Problem to work on:
Below are some entries. Copy each line that holds the string "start".

Records excerpted from a collection
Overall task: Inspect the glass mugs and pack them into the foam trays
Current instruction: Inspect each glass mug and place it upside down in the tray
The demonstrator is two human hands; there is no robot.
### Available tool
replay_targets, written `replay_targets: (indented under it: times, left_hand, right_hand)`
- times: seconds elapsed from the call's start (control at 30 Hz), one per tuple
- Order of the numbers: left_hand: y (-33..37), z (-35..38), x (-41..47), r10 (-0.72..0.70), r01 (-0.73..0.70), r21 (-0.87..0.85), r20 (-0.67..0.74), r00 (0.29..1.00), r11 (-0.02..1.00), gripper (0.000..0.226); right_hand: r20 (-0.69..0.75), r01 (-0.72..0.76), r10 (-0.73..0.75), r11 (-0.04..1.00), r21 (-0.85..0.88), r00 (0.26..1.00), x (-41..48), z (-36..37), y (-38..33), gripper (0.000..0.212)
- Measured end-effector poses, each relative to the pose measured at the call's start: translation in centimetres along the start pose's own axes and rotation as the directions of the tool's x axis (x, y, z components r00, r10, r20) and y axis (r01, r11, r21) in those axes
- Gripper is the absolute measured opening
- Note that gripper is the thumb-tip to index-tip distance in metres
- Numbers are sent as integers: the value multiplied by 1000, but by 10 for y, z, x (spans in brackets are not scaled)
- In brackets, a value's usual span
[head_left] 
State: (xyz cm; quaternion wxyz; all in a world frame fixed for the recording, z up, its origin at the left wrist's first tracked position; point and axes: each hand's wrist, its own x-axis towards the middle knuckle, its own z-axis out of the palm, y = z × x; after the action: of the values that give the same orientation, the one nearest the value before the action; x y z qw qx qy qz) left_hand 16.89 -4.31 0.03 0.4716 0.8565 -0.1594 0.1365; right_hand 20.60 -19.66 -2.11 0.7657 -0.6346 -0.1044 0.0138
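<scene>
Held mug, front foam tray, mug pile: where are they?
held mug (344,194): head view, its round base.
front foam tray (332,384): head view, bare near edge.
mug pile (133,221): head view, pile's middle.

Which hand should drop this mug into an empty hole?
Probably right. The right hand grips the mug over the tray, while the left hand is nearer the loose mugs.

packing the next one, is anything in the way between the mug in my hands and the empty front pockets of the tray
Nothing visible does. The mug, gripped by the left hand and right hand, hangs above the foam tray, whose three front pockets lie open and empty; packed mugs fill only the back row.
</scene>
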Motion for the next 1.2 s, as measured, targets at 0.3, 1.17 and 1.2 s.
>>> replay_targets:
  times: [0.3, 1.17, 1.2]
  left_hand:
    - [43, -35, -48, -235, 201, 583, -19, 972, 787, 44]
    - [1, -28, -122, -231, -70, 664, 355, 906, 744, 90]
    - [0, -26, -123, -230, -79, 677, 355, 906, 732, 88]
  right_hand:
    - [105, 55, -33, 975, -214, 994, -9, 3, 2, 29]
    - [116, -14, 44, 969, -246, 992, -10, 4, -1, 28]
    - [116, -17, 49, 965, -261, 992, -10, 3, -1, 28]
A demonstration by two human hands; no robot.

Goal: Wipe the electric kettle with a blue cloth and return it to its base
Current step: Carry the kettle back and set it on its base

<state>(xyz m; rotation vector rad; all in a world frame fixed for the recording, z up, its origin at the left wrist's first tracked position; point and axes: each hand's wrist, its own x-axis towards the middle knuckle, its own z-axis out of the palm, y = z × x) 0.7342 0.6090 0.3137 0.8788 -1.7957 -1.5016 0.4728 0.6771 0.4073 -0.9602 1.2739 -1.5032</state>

Response area:
- times: seconds elapsed from the call's start (control at 30 Hz), one per tuple
- Measured end-effector poses, each relative to the pose measured at the call's start: translation in centimetres along the start pose's own axes and rotation as the directions of the tool's x axis (x, y, z components r00, r10, r20) and y axis (r01, r11, r21) in those axes

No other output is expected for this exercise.